What to produce: In full and word for word, copy the listing; no pictures belong in the copy.

+++ Data +++

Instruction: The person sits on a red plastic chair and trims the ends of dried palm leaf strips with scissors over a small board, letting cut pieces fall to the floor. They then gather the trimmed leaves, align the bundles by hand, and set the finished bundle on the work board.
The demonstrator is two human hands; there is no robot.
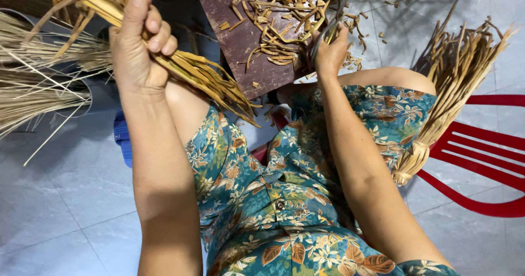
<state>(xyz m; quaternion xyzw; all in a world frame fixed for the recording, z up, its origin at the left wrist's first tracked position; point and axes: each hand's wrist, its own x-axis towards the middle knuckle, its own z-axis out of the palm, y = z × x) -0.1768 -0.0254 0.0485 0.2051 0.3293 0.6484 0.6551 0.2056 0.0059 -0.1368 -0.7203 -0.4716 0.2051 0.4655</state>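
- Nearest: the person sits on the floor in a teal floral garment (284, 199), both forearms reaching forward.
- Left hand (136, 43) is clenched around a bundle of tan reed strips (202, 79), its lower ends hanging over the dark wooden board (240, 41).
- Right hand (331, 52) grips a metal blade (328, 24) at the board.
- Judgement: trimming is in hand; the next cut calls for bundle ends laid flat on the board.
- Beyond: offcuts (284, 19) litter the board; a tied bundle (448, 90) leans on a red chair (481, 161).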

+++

Result of the task:
Instruction: The person sits on a red plastic chair and trims the ends of dried palm leaf strips with scissors over a small board, letting cut pieces fall to the floor. They then gather the trimmed leaves, align the bundles by hand, and set the finished bundle on the work board.
The demonstrator is two human hands; there is no robot.
<state>(xyz m; quaternion xyzw; all in a world frame fixed for the recording, z up, its origin at the left wrist's first tracked position; point and axes: each hand's wrist, its own x-axis towards the middle knuckle, its own z-axis out of the palm, y = z × x) -0.1768 -0.0254 0.0485 0.2051 0.3293 0.6484 0.6551 0.2056 0.0059 -0.1368 -0.7203 -0.4716 0.2051 0.4655</state>
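- Nearest: the person sits on the floor in a teal floral garment (284, 199), both forearms reaching forward.
- Left hand (136, 43) is clenched around a bundle of tan reed strips (202, 79), its lower ends hanging over the dark wooden board (240, 41).
- Right hand (331, 52) grips a metal blade (328, 24) at the board.
- Judgement: trimming is in hand; the next cut calls for bundle ends laid flat on the board.
- Beyond: offcuts (284, 19) litter the board; a tied bundle (448, 90) leans on a red chair (481, 161).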

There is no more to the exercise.